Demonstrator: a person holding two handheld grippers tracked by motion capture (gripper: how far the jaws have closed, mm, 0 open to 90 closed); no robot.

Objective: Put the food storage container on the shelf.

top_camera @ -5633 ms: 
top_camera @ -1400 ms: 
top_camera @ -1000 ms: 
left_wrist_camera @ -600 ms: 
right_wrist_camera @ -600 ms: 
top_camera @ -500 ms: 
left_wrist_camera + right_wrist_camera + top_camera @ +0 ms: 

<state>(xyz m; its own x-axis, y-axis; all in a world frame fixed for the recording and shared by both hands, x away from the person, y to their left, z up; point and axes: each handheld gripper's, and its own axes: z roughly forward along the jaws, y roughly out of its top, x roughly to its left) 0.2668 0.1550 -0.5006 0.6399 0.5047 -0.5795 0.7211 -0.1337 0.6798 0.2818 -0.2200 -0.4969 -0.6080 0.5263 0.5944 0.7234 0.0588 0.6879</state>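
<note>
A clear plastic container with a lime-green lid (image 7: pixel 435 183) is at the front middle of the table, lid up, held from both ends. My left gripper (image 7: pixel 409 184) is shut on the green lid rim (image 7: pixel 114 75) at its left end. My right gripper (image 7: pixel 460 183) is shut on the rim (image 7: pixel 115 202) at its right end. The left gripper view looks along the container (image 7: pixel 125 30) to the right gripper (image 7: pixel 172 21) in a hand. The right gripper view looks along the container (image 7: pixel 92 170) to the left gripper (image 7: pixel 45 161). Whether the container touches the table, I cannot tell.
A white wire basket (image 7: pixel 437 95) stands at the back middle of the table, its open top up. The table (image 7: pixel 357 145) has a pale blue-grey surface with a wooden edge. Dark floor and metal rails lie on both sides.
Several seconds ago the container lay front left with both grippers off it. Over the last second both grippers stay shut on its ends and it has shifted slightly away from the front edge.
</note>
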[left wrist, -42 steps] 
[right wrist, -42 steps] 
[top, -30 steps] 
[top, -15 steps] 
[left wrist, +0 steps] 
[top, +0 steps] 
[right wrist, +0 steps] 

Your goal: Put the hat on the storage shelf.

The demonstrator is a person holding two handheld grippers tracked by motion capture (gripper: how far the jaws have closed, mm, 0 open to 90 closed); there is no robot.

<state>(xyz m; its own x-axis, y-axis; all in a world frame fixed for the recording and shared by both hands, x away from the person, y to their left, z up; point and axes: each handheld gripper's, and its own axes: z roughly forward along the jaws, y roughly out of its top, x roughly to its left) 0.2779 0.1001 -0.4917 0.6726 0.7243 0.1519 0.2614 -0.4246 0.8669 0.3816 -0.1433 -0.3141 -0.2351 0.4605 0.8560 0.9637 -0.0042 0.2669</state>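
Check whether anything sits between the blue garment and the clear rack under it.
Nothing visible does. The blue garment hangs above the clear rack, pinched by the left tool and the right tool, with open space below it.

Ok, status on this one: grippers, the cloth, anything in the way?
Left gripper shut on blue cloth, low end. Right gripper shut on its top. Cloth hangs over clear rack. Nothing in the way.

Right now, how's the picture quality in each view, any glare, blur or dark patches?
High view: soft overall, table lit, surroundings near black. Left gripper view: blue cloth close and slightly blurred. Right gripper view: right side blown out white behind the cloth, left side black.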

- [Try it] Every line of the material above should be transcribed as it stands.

- [Exercise solution]
Demonstrator: a person holding two handheld grippers tracked by motion capture (gripper: how far the jaws have closed, mm, 0 open to 90 closed); no robot.

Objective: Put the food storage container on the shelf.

top_camera @ -5633 ms: 
top_camera @ -1400 ms: 
top_camera @ -1000 ms: 
left_wrist_camera @ -600 ms: 
right_wrist_camera @ -600 ms: 
top_camera @ -500 ms: 
left_wrist_camera + right_wrist_camera + top_camera @ +0 ms: 

<state>(xyz m; its own x-axis, y-axis; all in a world frame fixed for the recording and shared by both hands, x away from the person, y to their left, z up; point and axes: each handheld gripper's, and its own axes: z roughly forward along the jaws, y roughly out of its top, x roughly to its left) 0.2668 0.1550 -0.5006 0.6399 0.5047 -0.5795 0.7211 -0.1337 0.6798 0.2818 -0.2200 -0.4969 -0.6080 0.5263 0.5944 0.7234 0.0588 0.6879</state>
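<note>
A clear plastic container with a lime-green lid (image 7: pixel 435 183) is at the front middle of the table, lid up, held from both ends. My left gripper (image 7: pixel 409 184) is shut on the green lid rim (image 7: pixel 114 75) at its left end. My right gripper (image 7: pixel 460 183) is shut on the rim (image 7: pixel 115 202) at its right end. The left gripper view looks along the container (image 7: pixel 125 30) to the right gripper (image 7: pixel 172 21) in a hand. The right gripper view looks along the container (image 7: pixel 92 170) to the left gripper (image 7: pixel 45 161). Whether the container touches the table, I cannot tell.
A white wire basket (image 7: pixel 437 95) stands at the back middle of the table, its open top up. The table (image 7: pixel 357 145) has a pale blue-grey surface with a wooden edge. Dark floor and metal rails lie on both sides.
Several seconds ago the container lay front left with both grippers off it. Over the last second both grippers stay shut on its ends and it has shifted slightly away from the front edge.
</note>
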[left wrist, -42 steps] 
[right wrist, -42 steps] 
[top, -30 steps] 
[top, -15 steps] 
[left wrist, +0 steps] 
[top, +0 steps] 
[right wrist, +0 steps] 

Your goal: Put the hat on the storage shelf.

The demonstrator is a person holding two handheld grippers tracked by motion capture (gripper: how far the jaws have closed, mm, 0 open to 90 closed); there is no robot.

<state>(xyz m; its own x-axis, y-axis; all in a world frame fixed for the recording and shared by both hands, x away from the person, y to their left, z up; point and axes: each handheld gripper's, and its own axes: z roughly forward along the jaws, y roughly out of its top, x roughly to its left) 0.2779 0.1001 -0.4917 0.6726 0.7243 0.1519 0.2614 -0.4246 0.8669 0.3816 -0.1433 -0.3141 -0.2351 0.4605 0.8560 0.9637 -0.0042 0.2669</state>
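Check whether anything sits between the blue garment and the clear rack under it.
Nothing visible does. The blue garment hangs above the clear rack, pinched by the left tool and the right tool, with open space below it.

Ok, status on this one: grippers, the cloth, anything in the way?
Left gripper shut on blue cloth, low end. Right gripper shut on its top. Cloth hangs over clear rack. Nothing in the way.

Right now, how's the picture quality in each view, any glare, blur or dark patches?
High view: soft overall, table lit, surroundings near black. Left gripper view: blue cloth close and slightly blurred. Right gripper view: right side blown out white behind the cloth, left side black.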

This answer is complete as written.